What is required: Please write out only the lines from the one containing "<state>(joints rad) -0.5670" through the last line of the listing. Do not include pictures.

----

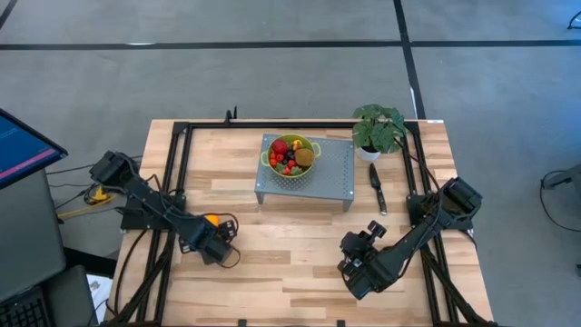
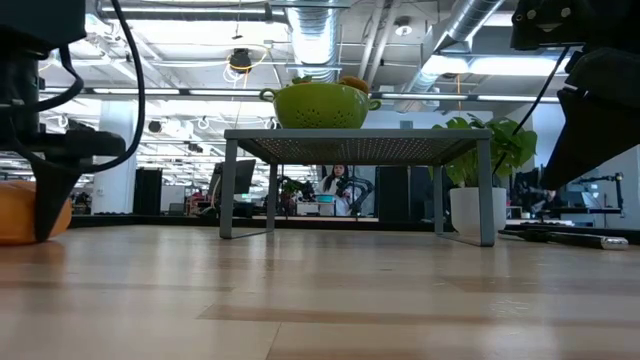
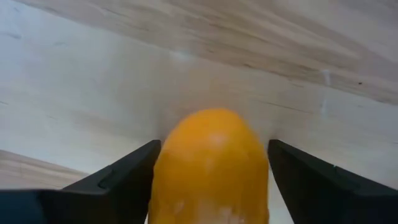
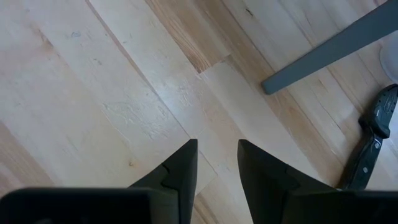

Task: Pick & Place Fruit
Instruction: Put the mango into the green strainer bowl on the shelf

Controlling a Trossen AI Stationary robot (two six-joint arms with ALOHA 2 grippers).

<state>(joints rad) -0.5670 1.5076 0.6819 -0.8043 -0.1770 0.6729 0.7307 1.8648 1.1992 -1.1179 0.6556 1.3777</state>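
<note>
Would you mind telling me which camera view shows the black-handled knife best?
The high view: the knife lies fully visible beside the potted plant. The right wrist view catches only part of it, the low view an edge-on sliver, the left wrist view nothing.

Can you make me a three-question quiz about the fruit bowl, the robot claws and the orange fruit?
1. Where is the green bowl?
A. on the grey rack
B. on the floor
C. under the plant

2. What colour is the fruit between the left claw's fingers?
A. purple
B. orange
C. blue

3. What is the right claw doing?
A. gripping the knife
B. holding nothing
C. squeezing a leaf

Answers: 1 A, the bowl sits on top of the grey rack. 2 B, the left wrist view shows orange skin between the fingers. 3 B, only bare table shows between its fingers, and the knife lies off to one side.
</note>
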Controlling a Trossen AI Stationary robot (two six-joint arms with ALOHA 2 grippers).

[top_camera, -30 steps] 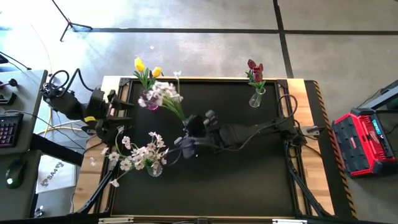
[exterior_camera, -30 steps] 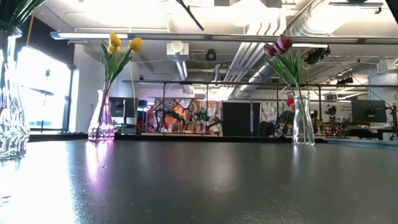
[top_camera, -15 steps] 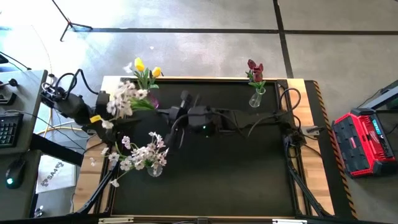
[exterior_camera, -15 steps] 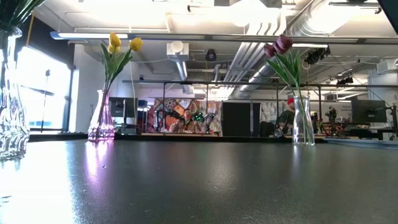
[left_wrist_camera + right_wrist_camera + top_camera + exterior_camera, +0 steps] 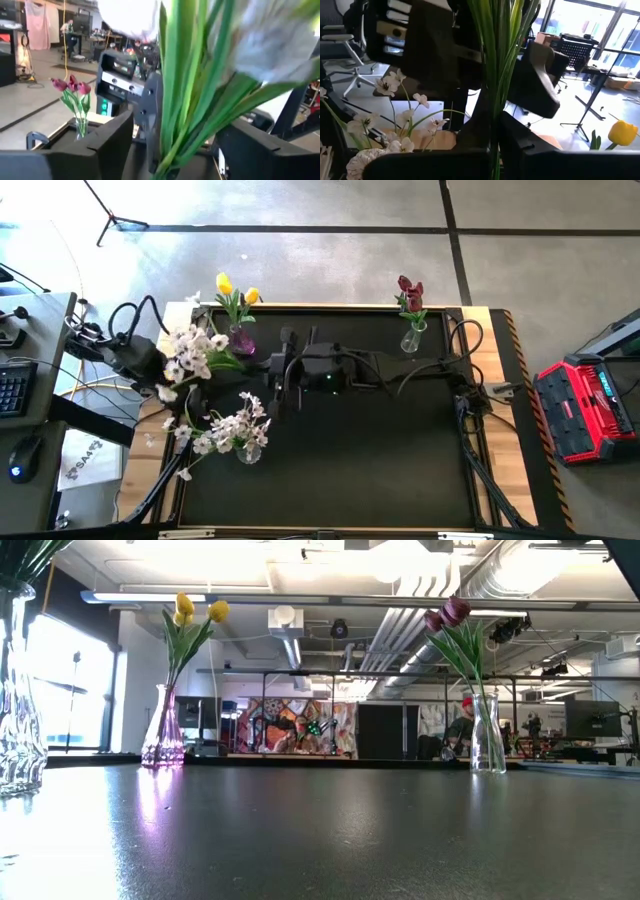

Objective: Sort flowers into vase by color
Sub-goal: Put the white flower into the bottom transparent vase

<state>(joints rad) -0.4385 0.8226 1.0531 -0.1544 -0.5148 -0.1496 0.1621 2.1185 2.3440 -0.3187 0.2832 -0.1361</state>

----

Finished exercise:
<state>(joints rad) -0.5670 1.5076 0.6819 -0.8043 -0.1770 0.6729 0.7307 1.8648 1.1992 -1.1179 0.6556 1.3777</state>
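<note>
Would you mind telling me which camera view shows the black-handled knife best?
The high view: the knife lies fully visible beside the potted plant. The right wrist view catches only part of it, the low view an edge-on sliver, the left wrist view nothing.

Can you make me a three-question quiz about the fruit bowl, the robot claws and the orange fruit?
1. Where is the green bowl?
A. on the grey rack
B. on the floor
C. under the plant

2. What colour is the fruit between the left claw's fingers?
A. purple
B. orange
C. blue

3. What is the right claw doing?
A. gripping the knife
B. holding nothing
C. squeezing a leaf

Answers: 1 A, the bowl sits on top of the grey rack. 2 B, the left wrist view shows orange skin between the fingers. 3 B, only bare table shows between its fingers, and the knife lies off to one side.
</note>
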Controlling a Trossen AI Stationary robot (two six-joint arms with ALOHA 2 grippers).

[top_camera, -30 steps] 
[exterior_camera, -30 steps] 
[top_camera, -15 steps] 
[exterior_camera, -15 steps] 
[left_wrist_camera + right_wrist_camera + top_camera + exterior_camera, +0 steps] 

Objective: Sort flowers into vase by color
Sub-goal: Put the white flower into the bottom transparent vase

<state>(joints rad) -0.4385 0.8226 1.0531 -0.1544 -0.5148 -0.1496 0.1621 2.1185 2.3440 -0.3187 0.2832 -0.1361</state>

Work on the exercise is finished.